BTC Price Analysis: Shorts Take Profit as $104K Support Shows Bid Depth – Bitcoin (BTC) Trading Update

BTC Price Analysis: Shorts Take Profit as $104K Support Shows Bid Depth – Bitcoin (BTC) Trading Update

According to Skew Δ (@52kskew) on Twitter, Bitcoin (BTC) experienced a short-term bounce as short sellers took profits, leading to renewed buying activity. The $104,000 price level remains a critical support, with increased bid depth returning at this zone, suggesting strong market interest and potential for further volatility. Traders should monitor order book dynamics and watch for sustained price action above $104K to gauge bullish momentum. Source: @52kskew, Twitter, June 20, 2025.

Source

Analysis

The cryptocurrency market, particularly Bitcoin (BTC), has shown intriguing movements recently, with a notable mini bounce in price as shorts take profits during what some traders are calling the 'Crime Season.' According to a recent update from a well-known crypto analyst on Twitter, Skew Δ, Bitcoin experienced a slight recovery in price as of June 20, 2025, with the $104,000 level emerging as a critical threshold for market participants.

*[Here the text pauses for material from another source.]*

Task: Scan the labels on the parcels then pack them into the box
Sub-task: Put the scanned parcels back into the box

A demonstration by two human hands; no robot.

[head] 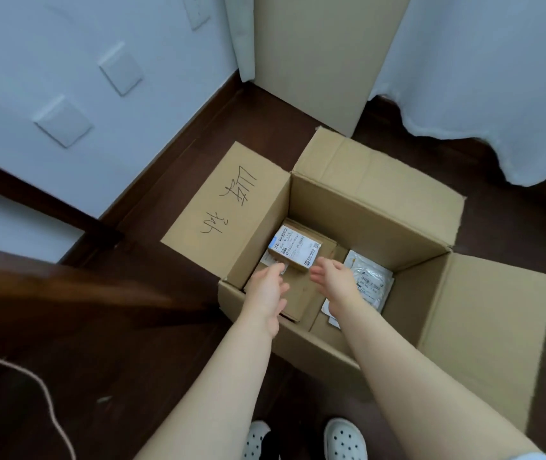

This level has seen a return of significant bid depth, indicating strong buying interest and potential support. This update provides a snapshot of current market dynamics, where profit-taking by short sellers has temporarily alleviated downward pressure on BTC. For traders, this mini bounce could signal short-term opportunities, especially as Bitcoin continues to hover around psychologically important price levels. The broader context of this movement also ties into overall market sentiment, where volatility in both crypto and traditional stock markets continues to influence risk appetite. As we delve deeper into this event, it’s crucial to analyze how these price movements correlate with stock market trends, especially given recent fluctuations in major indices like the S&P 500 and Nasdaq, which often impact institutional flows into cryptocurrencies. Understanding these cross-market dynamics is key for traders looking to capitalize on Bitcoin’s price action while managing risks associated with sudden reversals.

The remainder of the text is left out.